Let's Build Better Election Visualizations
In the wake of the U.S. election, a ton of different outcome visualizations have made the rounds online. The traditional winner-take-all electoral map gets the job done on election night…
…but doesn't tell a very nuanced or useful story about the American electorate.
For starters, this map doesn't account for population distribution. It also makes the country look like a game of Risk between Blue and Red. Maybe that's accurate on some level. But the way we visualize ourselves informs the way we think about ourselves. The Risk board is built for competition -- and when we look at that election night map, we're reading it in fundamentally competitive terms, terms that are more concerned with points on the scoreboard than facts on the ground.

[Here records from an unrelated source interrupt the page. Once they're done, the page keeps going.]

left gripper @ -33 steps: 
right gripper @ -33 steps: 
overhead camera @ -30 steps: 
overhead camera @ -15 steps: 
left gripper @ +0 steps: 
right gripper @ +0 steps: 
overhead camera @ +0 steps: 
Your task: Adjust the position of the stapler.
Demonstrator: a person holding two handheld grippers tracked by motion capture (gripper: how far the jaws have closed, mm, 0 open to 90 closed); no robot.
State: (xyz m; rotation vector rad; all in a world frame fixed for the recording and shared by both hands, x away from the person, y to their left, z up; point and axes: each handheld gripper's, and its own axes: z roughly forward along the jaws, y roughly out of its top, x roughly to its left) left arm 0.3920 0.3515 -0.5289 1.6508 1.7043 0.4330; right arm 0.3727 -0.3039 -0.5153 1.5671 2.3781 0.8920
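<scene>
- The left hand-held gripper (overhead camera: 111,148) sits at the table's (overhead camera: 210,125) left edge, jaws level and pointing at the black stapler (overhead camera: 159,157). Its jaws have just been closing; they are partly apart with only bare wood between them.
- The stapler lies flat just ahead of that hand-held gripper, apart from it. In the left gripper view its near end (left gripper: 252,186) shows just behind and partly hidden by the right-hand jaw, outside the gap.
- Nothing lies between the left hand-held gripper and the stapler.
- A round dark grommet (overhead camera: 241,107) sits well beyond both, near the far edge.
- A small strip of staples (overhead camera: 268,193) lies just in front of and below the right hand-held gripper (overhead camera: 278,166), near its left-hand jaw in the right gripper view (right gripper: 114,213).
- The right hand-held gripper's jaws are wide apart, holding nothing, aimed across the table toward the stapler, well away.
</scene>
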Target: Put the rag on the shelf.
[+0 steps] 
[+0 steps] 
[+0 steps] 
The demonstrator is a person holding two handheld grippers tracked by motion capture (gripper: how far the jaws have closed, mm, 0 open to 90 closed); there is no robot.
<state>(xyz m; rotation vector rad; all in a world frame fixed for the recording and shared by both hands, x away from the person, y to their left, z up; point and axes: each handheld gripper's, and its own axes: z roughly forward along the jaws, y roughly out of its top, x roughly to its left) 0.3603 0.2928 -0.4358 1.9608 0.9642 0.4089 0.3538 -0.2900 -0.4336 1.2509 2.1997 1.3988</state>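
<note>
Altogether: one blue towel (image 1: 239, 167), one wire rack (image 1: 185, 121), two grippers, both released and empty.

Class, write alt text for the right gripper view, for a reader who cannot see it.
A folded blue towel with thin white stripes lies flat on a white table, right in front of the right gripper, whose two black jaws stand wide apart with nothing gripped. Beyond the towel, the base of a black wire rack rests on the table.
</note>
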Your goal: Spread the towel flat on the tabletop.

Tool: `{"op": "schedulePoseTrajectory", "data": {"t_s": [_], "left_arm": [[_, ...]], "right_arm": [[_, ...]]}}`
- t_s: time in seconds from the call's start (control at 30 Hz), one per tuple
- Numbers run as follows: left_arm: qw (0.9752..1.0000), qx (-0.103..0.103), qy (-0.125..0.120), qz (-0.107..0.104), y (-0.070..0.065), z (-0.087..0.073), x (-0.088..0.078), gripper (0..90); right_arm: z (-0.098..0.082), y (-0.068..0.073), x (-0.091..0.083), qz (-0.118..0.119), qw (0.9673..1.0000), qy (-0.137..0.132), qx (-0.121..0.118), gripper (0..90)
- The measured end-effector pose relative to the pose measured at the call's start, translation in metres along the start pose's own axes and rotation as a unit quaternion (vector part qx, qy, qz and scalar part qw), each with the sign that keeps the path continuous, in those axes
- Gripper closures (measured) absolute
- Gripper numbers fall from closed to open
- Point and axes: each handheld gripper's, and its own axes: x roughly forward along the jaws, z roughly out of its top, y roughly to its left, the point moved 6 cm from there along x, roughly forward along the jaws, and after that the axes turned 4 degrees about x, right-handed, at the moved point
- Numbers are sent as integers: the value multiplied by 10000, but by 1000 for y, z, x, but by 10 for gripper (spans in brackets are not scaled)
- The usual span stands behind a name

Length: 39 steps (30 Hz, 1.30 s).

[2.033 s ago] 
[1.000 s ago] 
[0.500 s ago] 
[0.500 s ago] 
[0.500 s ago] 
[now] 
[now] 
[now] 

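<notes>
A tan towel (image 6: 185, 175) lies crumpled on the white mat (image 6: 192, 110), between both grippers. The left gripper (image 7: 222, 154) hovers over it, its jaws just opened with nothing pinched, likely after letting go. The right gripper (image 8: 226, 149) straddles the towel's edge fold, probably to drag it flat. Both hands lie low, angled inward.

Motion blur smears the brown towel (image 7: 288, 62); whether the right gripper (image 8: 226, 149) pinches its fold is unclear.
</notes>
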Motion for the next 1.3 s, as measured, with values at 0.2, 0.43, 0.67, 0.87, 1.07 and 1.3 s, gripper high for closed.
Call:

For example: If you simply look at the results on a state-by-state level, Alabama, Mississippi, Georgia, and the Carolinas are all fire-engine red. But this overlooks an important phenomena revealed by county-level analysis: a band of reliably Democratic African-American voters stretching through each of those generally conservative states.
This matters to election strategists, of course, and it matters to any citizen who wants to understand their state and country more meaningfully. Finer details reveal larger narratives: the geographical distribution of these southern Democratic voters was shaped in part by prehistoric plankton over 100 million years ago.
The more granular you get with your visualization, the more geopolitical subtleties you can discern. That's obvious. So the question becomes: how can you most accurately and informatively depict a highly granular electoral dataset? How do you represent a nation to itself in a way that's both factual and meaningful?
In order to address the population distribution problem, some visualizers have turned to cartograms -- maps with dimensions distorted in order to weight for population. Here's Chris Houston's state-by-state model from Wikipedia's Electoral Collage page :
Mark Newman of the University of Michigan's Department of Physics and Center for the Study of Complex Systems created a number of different cartograms -- the one below distorts each county in the U.S. according to population (while attempting to retain the basic shape of the country as a whole) and colors the counties in shades of blue, red, and purple according to vote percentages:
Then there's this map, which Gizmodo's Jesus Diaz declared "the real political map of America." It indicates population density according to color saturation:
It's a good step toward nuance that preserves the accessibility of the familiar and demarcated map of the United States. This approach from John Nelson of IDV Solutions is even better:
You can see a much higher-resolution version of this map here. In conversation with io9, Nelson describes his map as "a pointillist look at the 2012 election results, which does a fairer job of illustrating where, how many, and how people voted in the election than the more typical full-color generalization." He goes on to say that he was inspired by "seeing so many horrible cartograms and pseudo-extruded county maps, and even vanilla solid-color maps that miss the boat on variations in population density."
Still, we're not representing third-party votes or, maybe more crucially, non-voters. The American Presidency Project at the University of California at Santa Barbara estimates that in 2008, 57.5% of Americans old enough to vote actually did. Whether you consider this a travesty or no big deal, it's significant information -- abstention defines a democracy as much as participation.
How do we build a better map? For starters, I'd like to see a pointillist approach expanded to include non-voters -- let a yellow dot represent 100 abstentions. I'd also like to see votes for the Green and Libertarian parties represented in a way that doesn't assign them to a red-blue continuum.
Are there other data points an election map should represent? Which visualization method balances accessibility and data-richness most successfully? Maybe we can build a better map and tell a better story.